13 de dezembro de 2025
OPINIÃO

O que fazer com seu leão?


| Tempo de leitura: 3 min

Entre dar um pedaço de pera para meu cachorro sentado ao lado da minha cadeira e dar um gole na xícara de café, eu comento com minha esposa:

“Estou tendo que criar um leão por dia, ultimamente!” – eu me referia à quantidade de tarefas que tinha para o dia de trabalho, adiante.

“Você quer dizer ‘matar’ um leão por dia, não?” – responde ela, atenta ao nosso diálogo e à própria xícara de café. O nosso café da manhã é um ritual sagrado, tanto para nosso corpo quanto para nosso relacionamento. Acordamos mais cedo para fazê-lo com calma e conversar sobre o nosso dia.

“Não, não” – disse eu, rachando pão torrado com as mãos – “criar mesmo. Matar é mais fácil: exige um esforço intenso, mas depois, acaba. Criar é algo muito mais estruturado, exige presença e comprometimento”,- completei.

Claro que ela quis me matar, depois de um comentário sarcástico destes, ainda antes do sol raiar. No entanto, a comparação é válida para muitas situações: vejam o caso de iniciarmos um tratamento de alguma doença crônica e persistente, digamos, o “colesterol elevado”.

O colesterol não é algo “que deu errado” no organismo. Ele existe normalmente, em níveis ideais para fornecer matéria-prima para construção de membranas celulares e outras moléculas importantes, como os hormônios. A famosa testosterona, por exemplo, tem na sua estrutura o colesterol.

Sendo um “bloco construtivo” de outras estruturas maiores e mais complexas, ele é encontrado em lugares onde existe grande atividade metabólica, ou seja, onde o organismo está trabalhando para melhorar, ampliar, potencializar a própria performance. Neste ponto começaremos a entender o problema.

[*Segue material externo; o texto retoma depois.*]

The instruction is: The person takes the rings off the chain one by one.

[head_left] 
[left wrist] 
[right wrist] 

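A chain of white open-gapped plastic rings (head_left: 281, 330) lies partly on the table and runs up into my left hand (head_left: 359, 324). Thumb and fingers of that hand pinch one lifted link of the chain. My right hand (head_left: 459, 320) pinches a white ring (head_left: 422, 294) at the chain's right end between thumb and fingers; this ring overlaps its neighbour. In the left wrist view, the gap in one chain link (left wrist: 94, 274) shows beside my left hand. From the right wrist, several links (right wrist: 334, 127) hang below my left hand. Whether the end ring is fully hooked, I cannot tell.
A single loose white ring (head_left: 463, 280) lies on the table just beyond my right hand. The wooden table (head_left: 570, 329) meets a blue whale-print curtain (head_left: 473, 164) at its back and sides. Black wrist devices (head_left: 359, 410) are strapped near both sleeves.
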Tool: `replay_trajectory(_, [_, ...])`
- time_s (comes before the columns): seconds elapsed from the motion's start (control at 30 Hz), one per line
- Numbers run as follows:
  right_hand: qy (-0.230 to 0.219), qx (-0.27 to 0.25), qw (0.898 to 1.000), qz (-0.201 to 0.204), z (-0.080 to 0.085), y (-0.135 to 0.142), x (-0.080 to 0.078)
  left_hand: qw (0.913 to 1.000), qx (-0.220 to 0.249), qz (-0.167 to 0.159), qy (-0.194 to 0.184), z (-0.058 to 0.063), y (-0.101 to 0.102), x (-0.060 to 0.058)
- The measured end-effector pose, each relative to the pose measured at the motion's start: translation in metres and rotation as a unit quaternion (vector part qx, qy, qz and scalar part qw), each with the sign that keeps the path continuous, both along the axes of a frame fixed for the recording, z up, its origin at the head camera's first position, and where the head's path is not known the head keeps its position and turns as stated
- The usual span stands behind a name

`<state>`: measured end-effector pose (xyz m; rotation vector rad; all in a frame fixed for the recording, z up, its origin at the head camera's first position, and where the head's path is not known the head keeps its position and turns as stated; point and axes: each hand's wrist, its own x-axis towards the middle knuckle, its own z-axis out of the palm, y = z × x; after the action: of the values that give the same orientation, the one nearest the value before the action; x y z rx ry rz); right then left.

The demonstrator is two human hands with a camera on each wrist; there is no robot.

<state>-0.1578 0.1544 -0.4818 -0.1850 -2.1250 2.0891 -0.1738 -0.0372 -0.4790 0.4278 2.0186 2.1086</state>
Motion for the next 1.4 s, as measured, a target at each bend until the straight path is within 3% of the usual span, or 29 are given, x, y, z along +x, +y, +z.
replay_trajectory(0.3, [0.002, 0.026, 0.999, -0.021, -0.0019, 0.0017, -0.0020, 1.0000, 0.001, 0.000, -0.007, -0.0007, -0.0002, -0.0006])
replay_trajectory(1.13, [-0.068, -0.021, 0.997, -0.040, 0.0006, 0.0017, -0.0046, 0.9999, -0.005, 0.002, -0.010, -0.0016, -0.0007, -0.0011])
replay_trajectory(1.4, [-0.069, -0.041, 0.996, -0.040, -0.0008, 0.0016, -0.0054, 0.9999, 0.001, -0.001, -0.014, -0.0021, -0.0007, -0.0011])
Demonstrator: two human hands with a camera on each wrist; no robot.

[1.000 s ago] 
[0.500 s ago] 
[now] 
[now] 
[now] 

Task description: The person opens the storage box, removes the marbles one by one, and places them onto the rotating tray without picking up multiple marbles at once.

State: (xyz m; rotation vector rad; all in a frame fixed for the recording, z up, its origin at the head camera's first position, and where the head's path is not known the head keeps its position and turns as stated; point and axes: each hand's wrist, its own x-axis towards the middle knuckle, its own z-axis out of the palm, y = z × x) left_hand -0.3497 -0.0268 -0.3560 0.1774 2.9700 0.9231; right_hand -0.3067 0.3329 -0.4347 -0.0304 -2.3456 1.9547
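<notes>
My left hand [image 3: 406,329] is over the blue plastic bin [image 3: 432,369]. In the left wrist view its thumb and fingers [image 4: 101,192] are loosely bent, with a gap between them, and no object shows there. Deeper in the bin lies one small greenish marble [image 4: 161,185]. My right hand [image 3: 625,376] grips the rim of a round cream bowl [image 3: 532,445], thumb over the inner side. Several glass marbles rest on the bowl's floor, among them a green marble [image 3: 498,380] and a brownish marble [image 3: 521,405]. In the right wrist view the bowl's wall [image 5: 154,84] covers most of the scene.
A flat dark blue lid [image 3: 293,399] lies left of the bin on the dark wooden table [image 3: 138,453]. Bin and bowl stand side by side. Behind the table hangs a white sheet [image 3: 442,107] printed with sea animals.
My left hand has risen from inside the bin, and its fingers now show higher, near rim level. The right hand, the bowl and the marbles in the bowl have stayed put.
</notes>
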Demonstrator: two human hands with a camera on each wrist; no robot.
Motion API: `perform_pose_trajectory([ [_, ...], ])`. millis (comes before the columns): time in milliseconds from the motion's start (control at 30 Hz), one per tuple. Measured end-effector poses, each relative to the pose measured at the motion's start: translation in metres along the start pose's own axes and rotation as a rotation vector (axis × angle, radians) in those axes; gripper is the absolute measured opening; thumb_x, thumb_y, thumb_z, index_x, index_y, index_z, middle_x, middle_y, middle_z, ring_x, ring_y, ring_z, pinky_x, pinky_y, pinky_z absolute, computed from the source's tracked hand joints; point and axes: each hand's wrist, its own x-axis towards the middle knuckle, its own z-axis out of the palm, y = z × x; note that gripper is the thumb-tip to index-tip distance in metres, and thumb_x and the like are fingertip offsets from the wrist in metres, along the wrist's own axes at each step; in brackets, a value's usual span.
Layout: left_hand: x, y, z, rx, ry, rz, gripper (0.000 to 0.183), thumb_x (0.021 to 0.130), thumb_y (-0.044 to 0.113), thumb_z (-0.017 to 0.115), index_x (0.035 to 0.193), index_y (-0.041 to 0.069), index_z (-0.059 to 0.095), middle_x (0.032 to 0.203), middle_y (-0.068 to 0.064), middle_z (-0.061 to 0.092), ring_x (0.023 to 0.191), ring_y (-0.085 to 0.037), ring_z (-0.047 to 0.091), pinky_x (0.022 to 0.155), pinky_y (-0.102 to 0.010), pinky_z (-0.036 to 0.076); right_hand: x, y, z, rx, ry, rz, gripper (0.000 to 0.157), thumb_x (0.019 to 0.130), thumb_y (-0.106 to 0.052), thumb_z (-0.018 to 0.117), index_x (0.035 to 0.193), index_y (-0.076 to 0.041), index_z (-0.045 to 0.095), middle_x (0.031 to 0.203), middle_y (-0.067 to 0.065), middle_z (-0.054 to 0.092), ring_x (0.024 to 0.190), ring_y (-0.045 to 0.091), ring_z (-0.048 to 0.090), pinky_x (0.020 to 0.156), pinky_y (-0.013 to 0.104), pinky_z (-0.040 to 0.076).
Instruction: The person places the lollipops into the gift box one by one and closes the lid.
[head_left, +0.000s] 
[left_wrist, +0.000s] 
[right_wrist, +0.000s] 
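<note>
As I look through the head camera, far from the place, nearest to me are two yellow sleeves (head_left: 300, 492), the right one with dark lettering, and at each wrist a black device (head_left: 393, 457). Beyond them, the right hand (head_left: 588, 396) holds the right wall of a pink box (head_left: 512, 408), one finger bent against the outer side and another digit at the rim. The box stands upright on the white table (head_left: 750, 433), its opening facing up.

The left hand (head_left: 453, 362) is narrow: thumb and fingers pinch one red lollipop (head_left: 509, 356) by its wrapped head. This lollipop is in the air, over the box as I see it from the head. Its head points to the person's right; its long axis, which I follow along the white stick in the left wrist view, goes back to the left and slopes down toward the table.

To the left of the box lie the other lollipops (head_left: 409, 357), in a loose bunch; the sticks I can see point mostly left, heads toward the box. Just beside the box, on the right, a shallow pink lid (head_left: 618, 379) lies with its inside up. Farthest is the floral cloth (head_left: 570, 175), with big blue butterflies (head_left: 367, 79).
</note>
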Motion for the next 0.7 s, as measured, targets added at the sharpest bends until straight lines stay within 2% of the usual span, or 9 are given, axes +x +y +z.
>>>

No senso comum, a melhora da performance é obtida com um esforço maior, que produz os resultados desejados de maneira imediata. Contudo, esse esforço raramente é sustentável e por isso, as melhoras também não. Não se reconhece como fundamental a consistência do processo, presente em fazer o que é possível e sustentável, ainda que não produza o esperado imediatamente.

Como na anedota do leão, “matar” é algo que demanda um esforço grande, mas por um curto período, podendo-se relaxar da tensão no momento seguinte. “Criar”, por outro lado, envolve um esforço não tão intenso, mas por um período prolongado, por vezes até indefinido.

Dentro de estudos psicossomáticos, acredita-se que o estímulo para ativar a produção exagerada de colesterol esteja justamente neste tipo de comportamento: esforços intensos para atingir uma meta quase impossível (que pode vir do campo profissional, relacional ou qualquer outro) onde a pessoa se entrega demasiadamente ao processo, liberando cortisol, adrenalina e outras substâncias de ativação e desempenho, forçando as estruturas, entre elas as próprias artérias que levam o sangue para toda essa atividade.

Depois de uma “enxurrada” de ação, o corpo entrará em um relaxamento proporcionalmente intenso, criando uma oportunidade para os sistemas nervoso, endócrino e imunitário ativem o “modo de reparação” das lesões feitas na atividade. Isso eleva os níveis de colesterol, para que o conserto comece. Só que ele nunca acaba, pois a necessidade de outro esforço “sobre humano” vem para que o ciclo se repita.

Apesar de menos glamuroso e heroico, “criar o leão” com esforços proporcionados à capacidade de trabalho, limitados pelo bom senso e de maneira constante, são mais saudáveis para o corpo porque não demandam rompantes de ação lesivos a longo prazo.